À l’âge adulte, ce besoin de contrôle ne disparaît pas. Les techniques doivent simplement être plus sophistiquées. Quiconque a été un manipulateur psychologique trouve toujours des moyens et des stratégies. Peu importe que l’enfant soit toujours à la maison ou qu’il l’ait déjà quittée. Les réseaux de contrôle continuent de le faire suffoquer habilement.

La peur de laisser la vie s’écouler naturellement

Celui qui contrôle, on le sait déjà, est motivé par le sentiment de manque, mais aussi par la peur. Il a peur que la vie de son enfant se déroule avec indépendance, maturité et liberté, loin de la maison. Toute tentative de l’enfant de prendre le contrôle de sa propre existence est interprétée comme une offense via des émotions aussi vives que la colère, la rage, l’angoisse

Voir comment l’enfant ose, à un moment donné, prendre ses décisions concernant son travail et ses affaires personnelles est interprété comme une simple menace. Le parent qui contrôle fera comprendre à son enfant qu’il lui fait du mal et le fera culpabiliser.

“Comment oses-tu aller travailler dans une autre ville et me laisser seul ?” “Comment penses-tu avoir un.e petit ami.e maintenant alors que j’ai besoin de toi ? Ce type de parents construit des murs pour que la vie ne coule pas, pour que le quotidien de l’enfant stagne complètement.

Les parents qui contrôlent leurs enfants adultes, comment le font-ils ?

Les parents qui contrôlent leurs enfants le font de manière déguisée, indirecte et douloureuse. C’est une manipulation tellement insidieuse que les enfants ne savent pas très bien comment l’expliquer lorsqu’ils en viennent à la psychothérapie.

Cette toile d’araignée qui emprisonne et restreint les libertés, en réalité, a toujours été autour d’eux. Encapsulés pendant si longtemps, les enfants considèrent parfois comme normal un comportement qui n’est pas du tout normal.

  • Le parent contrôlant est toujours là pour “aider”. Mais grâce à cette aide apparemment bien intentionnée, il a une excuse pour dominer.
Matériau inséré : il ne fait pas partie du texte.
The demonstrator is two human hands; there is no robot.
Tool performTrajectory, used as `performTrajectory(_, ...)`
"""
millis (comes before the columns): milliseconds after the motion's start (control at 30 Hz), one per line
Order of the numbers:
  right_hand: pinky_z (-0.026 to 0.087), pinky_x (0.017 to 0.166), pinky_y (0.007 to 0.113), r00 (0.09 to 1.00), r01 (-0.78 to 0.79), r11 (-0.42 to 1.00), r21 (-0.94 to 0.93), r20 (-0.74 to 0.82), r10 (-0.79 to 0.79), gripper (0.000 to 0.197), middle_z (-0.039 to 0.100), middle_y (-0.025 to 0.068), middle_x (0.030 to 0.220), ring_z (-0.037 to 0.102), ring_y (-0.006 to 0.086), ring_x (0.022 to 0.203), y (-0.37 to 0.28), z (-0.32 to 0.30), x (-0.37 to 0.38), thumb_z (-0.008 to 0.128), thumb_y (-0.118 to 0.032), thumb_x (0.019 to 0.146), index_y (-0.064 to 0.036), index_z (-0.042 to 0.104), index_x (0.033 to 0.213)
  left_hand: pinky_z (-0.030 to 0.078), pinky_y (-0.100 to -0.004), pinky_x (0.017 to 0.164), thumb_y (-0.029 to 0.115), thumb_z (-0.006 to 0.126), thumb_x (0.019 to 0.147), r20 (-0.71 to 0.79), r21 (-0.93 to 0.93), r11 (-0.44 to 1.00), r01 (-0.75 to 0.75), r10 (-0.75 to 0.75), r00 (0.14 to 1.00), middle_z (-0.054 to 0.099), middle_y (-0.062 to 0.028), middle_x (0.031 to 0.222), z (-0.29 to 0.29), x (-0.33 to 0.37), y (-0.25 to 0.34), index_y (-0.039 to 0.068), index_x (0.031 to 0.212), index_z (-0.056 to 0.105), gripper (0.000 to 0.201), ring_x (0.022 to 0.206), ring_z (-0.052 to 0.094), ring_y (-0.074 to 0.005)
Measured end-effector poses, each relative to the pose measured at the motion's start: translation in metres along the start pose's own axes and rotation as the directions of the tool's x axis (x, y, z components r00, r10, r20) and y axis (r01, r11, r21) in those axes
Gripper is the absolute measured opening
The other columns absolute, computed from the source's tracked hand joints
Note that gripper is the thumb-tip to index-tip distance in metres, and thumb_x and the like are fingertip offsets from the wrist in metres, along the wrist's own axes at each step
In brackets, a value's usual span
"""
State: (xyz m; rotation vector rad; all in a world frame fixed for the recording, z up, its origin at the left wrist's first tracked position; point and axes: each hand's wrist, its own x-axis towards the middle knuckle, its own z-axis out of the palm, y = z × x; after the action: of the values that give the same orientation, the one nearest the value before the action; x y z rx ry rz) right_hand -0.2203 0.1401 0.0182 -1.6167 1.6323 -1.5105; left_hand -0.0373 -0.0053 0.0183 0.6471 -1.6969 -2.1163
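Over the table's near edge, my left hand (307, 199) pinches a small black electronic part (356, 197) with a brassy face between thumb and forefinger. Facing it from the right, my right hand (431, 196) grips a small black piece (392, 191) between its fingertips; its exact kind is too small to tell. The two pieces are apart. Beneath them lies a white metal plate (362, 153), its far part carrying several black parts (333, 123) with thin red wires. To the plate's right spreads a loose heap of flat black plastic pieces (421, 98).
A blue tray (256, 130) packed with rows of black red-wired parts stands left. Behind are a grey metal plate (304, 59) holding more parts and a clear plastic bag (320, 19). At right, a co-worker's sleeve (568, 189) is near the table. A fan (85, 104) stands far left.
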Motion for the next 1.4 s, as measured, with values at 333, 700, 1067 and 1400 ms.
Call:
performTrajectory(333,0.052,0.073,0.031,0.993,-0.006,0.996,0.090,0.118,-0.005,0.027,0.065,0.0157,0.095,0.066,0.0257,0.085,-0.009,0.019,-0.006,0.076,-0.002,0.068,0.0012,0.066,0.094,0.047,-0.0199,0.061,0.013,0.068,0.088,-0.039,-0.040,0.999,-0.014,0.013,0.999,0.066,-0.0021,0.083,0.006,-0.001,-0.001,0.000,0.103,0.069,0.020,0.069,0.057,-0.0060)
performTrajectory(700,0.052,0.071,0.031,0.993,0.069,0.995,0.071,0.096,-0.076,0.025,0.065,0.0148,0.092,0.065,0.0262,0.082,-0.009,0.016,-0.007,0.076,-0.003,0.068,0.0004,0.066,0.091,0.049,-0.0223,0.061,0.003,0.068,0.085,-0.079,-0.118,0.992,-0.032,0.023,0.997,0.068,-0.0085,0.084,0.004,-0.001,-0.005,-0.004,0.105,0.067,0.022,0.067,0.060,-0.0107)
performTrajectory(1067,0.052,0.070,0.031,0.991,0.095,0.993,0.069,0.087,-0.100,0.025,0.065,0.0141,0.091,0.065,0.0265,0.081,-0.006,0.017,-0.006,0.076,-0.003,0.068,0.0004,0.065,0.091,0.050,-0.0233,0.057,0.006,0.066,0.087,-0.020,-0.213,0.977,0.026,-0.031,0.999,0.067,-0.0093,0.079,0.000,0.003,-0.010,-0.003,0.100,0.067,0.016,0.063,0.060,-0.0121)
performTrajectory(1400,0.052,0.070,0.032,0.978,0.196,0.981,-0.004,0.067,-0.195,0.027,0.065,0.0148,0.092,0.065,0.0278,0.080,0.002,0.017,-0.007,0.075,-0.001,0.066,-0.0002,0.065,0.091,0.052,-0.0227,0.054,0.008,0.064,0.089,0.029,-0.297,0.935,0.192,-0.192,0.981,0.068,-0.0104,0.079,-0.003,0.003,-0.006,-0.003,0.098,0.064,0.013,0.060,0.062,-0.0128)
Ainsi, le fait qu’il nous aide financièrement ou qu’il accomplisse certaines tâches à notre place lui sert non seulement à exercer son autorité et du chantage.
  • D’autre part, il a recours à cette manipulation émotionnelle qui favorise le sentiment de culpabilité chez l’enfant, lié au sentiment d’abandon, de trahison.
  • Le contrôle s’exerce aussi avec la parole, avec ces conseils qu’il n’hésite pas à livrer “pour notre bien, car il sait ce qui est le mieux pour nous.”
Les effets des parents qui contrôlent.

Comment sortir de la prison des parents contrôlants ?

Réfléchir à la relation que nous entretenons avec nos parents est essentiel. Nous devons le faire (quel que soit notre âge) pour savoir si ce lien nous apporte du bien-être ou de la souffrance. Certains ne perçoivent pas à quel point l’ombre de la famille affecte leur qualité de vie.

  • Nous devons être clairs avec nos parents sur les comportements que nous sommes prêts à accepter ou non.
  • Fixer des limites claires est un exercice de santé. S’ils ne les respectent pas et font usage de la victimisation, nous avertissant que nous les abandonnons, nous devons éviter de retomber dans leurs filets. Quand on marque une limite, les autres n’ont que deux options : les accepter ou nous voir nous éloigner encore plus.

La meilleure chose à faire dans tous les cas est de parler avec assurance avec nos parents de la façon dont nous voulons que les choses soient pour le bien de tous. De même, et non des moindres, nous ne devons pas négliger un autre aspect essentiel : panser les blessures liées à l’usure constante.

Ces blessures laissent souvent la marque d’une faible estime de soi et même d’un trouble de stress post-traumatique. Gardons cela à l’esprit.